5. Cincinnati. This is a mixed bag for the Bearcats. They have the best punter in the league in Pat O'Donnell, who also happens to be a physical freak in the weight room. They should be decent in the return game with the return of D.J. Woods, who will compete with Anthony McClung, Shaq Washington and Kenbrell Thompkins to return kicks and punts. Darrin Williams is in the mix for kickoff returner, too. But kicker is a huge question mark. Jacob Rogers was solid last season. Now there is uncertainty in the competition between Tony Miliano and Danny Milligan. Coach Butch Jones says he won't name a starter until game week.

6. Rutgers. The Scarlet Knights also have question marks here. Kicker San San Te returns, but he needs to be better from longer distances (2-of-7 from 40-plus yards). Punter Teddy Dellaganna is gone and so is kickoff returner Joe Lefeged. True freshman Anthony DiPaula enrolled early and takes over at punter. Mason Robinson is back at punt returner, and Jeremy Deering and Mark Harrison make a good combo returning kicks.

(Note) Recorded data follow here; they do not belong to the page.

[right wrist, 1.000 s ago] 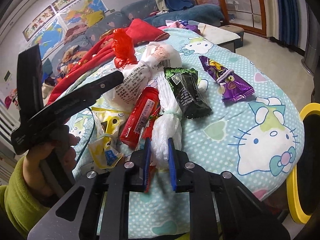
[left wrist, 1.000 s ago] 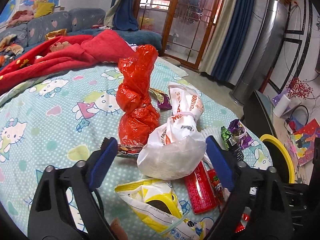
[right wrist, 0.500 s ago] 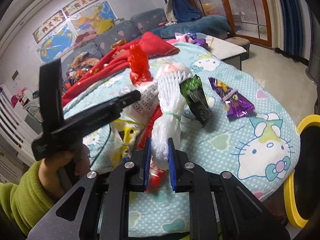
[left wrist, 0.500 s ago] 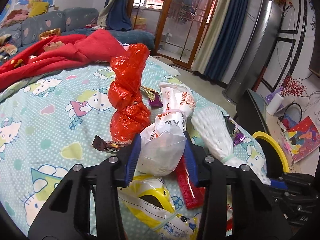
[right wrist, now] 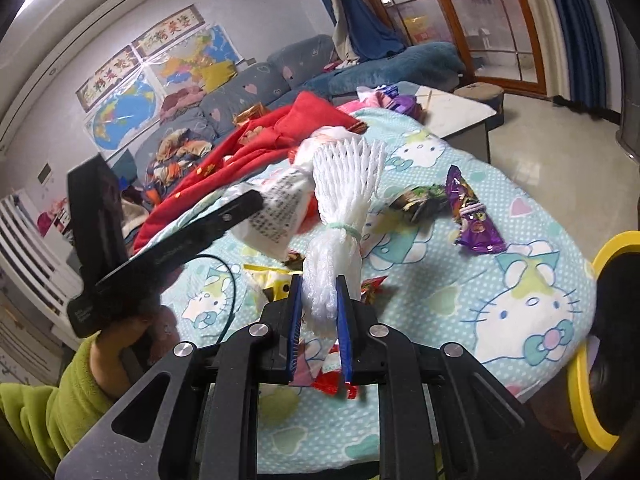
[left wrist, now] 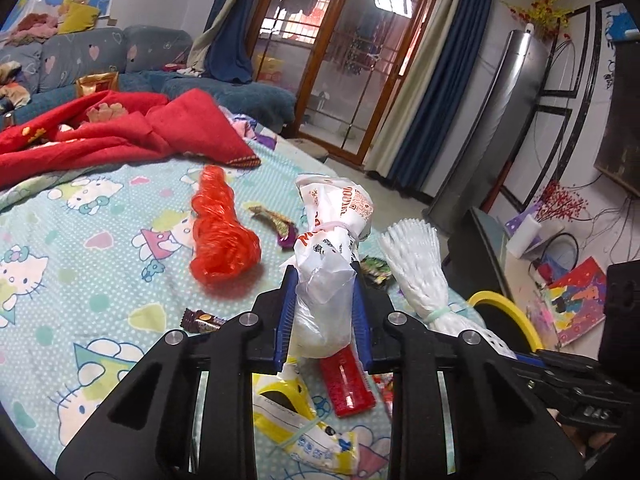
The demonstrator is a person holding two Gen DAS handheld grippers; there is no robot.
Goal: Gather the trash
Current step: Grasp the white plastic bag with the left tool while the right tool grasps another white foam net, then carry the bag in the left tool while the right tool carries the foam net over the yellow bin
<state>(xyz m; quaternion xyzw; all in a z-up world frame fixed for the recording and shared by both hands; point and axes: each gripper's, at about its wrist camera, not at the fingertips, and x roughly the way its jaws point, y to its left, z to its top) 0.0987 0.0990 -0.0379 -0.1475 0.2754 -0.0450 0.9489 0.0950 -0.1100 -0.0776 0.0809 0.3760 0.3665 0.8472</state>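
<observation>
Left wrist view: your left tool (left wrist: 322, 312) is clamping the knotted white plastic bag (left wrist: 328, 264), hiding its base; your right tool (right wrist: 319, 316) is pinching the white foam net sleeve (right wrist: 340, 216).

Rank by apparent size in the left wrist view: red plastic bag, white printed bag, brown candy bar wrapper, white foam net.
1. white printed bag, though nearness to the camera inflates it
2. red plastic bag and white foam net: look alike, unranked
3. brown candy bar wrapper
</observation>
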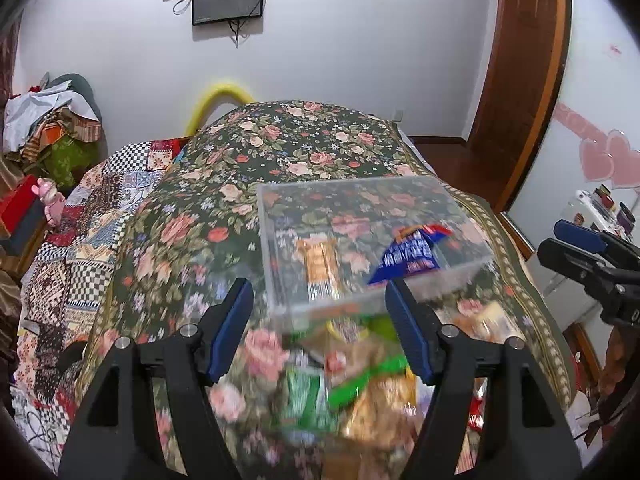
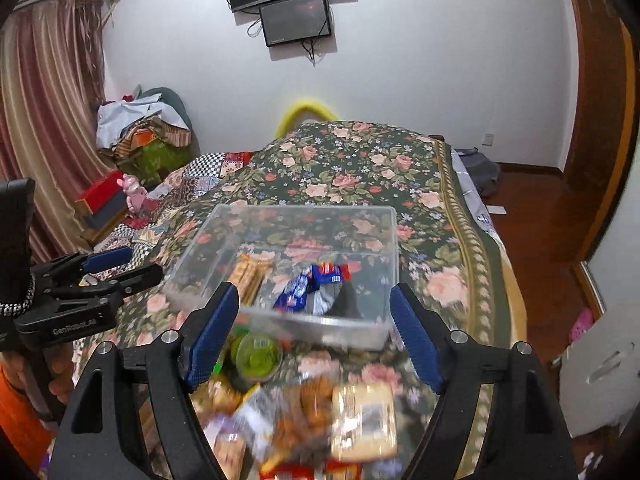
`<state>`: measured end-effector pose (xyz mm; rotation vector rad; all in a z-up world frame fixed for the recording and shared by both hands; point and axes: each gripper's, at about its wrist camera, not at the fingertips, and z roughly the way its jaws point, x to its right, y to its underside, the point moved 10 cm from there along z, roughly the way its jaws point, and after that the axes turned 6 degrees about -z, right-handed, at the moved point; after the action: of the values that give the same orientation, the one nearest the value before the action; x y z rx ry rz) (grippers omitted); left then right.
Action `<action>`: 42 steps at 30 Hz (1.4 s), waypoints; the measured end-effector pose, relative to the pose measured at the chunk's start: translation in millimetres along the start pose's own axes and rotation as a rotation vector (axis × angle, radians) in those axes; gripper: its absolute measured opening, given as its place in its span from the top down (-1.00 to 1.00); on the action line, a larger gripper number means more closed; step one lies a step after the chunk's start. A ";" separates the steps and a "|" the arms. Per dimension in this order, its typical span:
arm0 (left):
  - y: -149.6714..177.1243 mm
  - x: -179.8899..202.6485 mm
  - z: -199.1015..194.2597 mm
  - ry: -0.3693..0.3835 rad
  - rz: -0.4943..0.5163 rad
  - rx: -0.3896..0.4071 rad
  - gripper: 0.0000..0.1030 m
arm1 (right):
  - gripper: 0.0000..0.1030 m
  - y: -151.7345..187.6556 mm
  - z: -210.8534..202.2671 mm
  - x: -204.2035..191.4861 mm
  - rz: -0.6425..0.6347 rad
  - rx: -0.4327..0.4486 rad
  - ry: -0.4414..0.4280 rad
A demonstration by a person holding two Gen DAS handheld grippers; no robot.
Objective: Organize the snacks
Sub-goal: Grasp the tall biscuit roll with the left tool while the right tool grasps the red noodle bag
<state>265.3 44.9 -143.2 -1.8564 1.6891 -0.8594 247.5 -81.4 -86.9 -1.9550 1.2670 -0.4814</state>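
Note:
A clear plastic box [image 1: 348, 185] stands on the floral bedspread and holds a tan cracker packet [image 1: 320, 268] and a blue packet [image 1: 412, 256]. My left gripper [image 1: 319, 286] hovers open in front of its near wall, nothing between the fingers. The right wrist view shows the same box [image 2: 304, 209] with the cracker packet [image 2: 252, 276] and the blue packet [image 2: 316, 284]. My right gripper [image 2: 315, 290] is open and empty above the near wall. A blurred pile of loose snacks [image 2: 304, 412] lies before the box, with a green cup [image 2: 256, 354] in it.
The floral bedspread [image 2: 360, 168] drops off at the right to a wooden floor [image 2: 532, 240]. A patchwork quilt [image 1: 80, 240] and piled clothes [image 1: 52, 120] lie to the left. Each gripper shows in the other's view: the right gripper [image 1: 576, 244], the left gripper [image 2: 120, 266].

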 end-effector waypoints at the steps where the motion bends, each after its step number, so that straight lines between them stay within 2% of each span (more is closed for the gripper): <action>1: 6.0 -0.2 -7.4 0.002 -0.003 0.001 -0.33 | -0.47 3.7 -3.7 0.3 -0.002 -0.001 0.004; 9: 52.5 -2.1 -35.4 0.009 -0.018 -0.027 -0.35 | -0.51 52.3 -29.0 4.8 0.036 -0.049 0.011; 23: 142.1 -11.5 -28.9 -0.011 -0.011 -0.176 -0.35 | -0.52 149.5 -23.1 -2.3 0.059 -0.224 -0.008; 33: 178.8 1.0 -9.2 0.003 0.007 -0.253 -0.34 | -0.54 179.2 -4.4 -4.6 0.091 -0.307 -0.031; 35: 184.3 0.9 -4.1 0.002 0.005 -0.267 -0.28 | -0.59 181.1 -2.4 -7.1 0.081 -0.310 -0.025; 37: 190.1 1.3 1.0 0.005 0.004 -0.286 -0.08 | -0.62 182.4 0.9 -7.9 0.074 -0.316 -0.022; 38: 191.8 0.8 2.5 0.001 0.004 -0.288 -0.07 | -0.62 183.4 3.6 -7.6 0.071 -0.322 -0.022; 41: 191.6 1.0 3.0 -0.005 0.012 -0.265 0.08 | -0.63 185.5 10.8 -8.1 0.069 -0.336 -0.022; 42: 191.1 0.9 3.1 -0.005 0.013 -0.261 0.19 | -0.63 186.1 12.8 -8.6 0.068 -0.340 -0.022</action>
<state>136.4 21.0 -282.2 -2.0095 1.8833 -0.6534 137.7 -112.4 -234.7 -2.1774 1.4720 -0.2189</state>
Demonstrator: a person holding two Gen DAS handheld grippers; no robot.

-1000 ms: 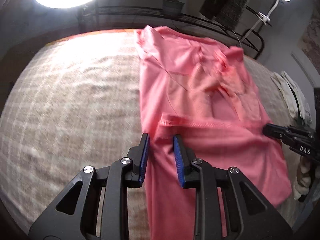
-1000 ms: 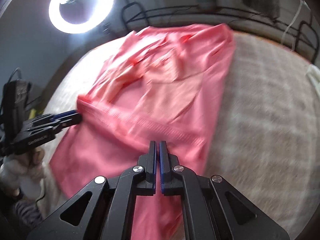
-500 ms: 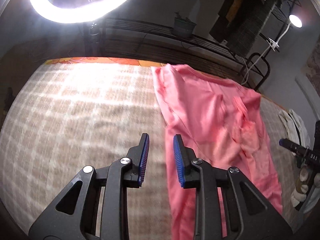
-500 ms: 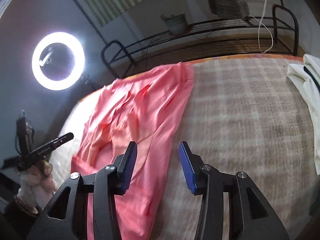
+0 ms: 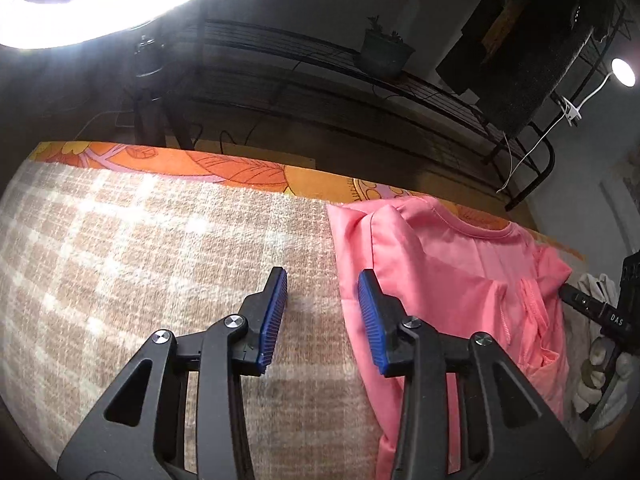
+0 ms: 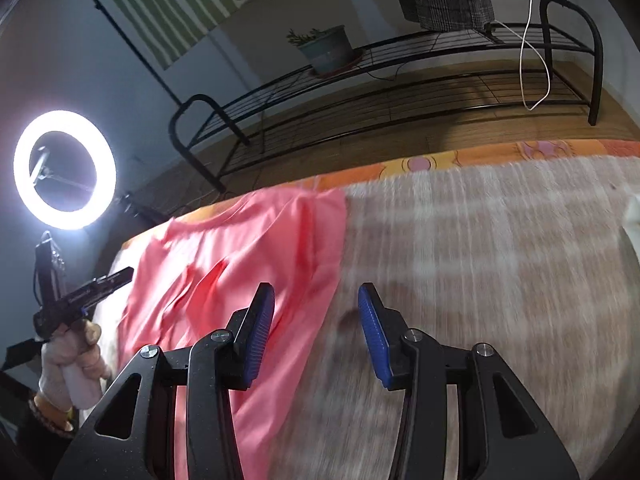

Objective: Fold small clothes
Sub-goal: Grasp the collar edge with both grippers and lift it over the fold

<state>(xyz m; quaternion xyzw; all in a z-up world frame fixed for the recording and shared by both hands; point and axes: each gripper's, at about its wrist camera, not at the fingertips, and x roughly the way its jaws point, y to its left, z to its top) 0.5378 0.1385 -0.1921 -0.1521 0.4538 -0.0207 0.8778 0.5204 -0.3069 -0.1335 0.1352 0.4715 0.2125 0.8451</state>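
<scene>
Both tools spread, nothing pinched: left tool over the checked blanket just beside pink shirt, right tool straddling its other side edge. Shirt lies folded lengthwise w/ collar at bed's far edge.

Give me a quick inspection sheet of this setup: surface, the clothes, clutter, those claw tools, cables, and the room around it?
Surface: checked beige blanket over an orange floral sheet.
Job's things: pink shirt lying on the blanket, partly folded, still creased.
Clutter: white cloth at the blanket's right edge.
Grippers: left gripper open, its right finger over the shirt's edge, holding nothing; right gripper open, astride the shirt's right edge, holding nothing.
Cables: white cable hanging over the rack; dark ones on the floor under the ring light.
Surroundings: black metal rack with a potted plant, ring light, small lamp.
</scene>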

7. West Virginia. The Mountaineers need more consistency from kicker Tyler Bitancurt, who missed his final four kicks of last season. He made just 10 of 17 attempts and looked shaky in the spring. West Virginia has a new holder and a new punter in Corey Smith, and hopes for improvement in the return game.

8. Pittsburgh. The Panthers have to replace both kicking specialists, including Big East first-team punter Dan Hutchins. At punter, you have walk-ons Matt Yoklic and Drake Greer, neither of whom has punted in a collegiate game. Kevin Harper takes over as kicker and had a good spring game. The Panthers also replace their long-snapper, so there will be a period of adjustment for this unit when the season starts. Cameron Saddler is a bright spot at returner.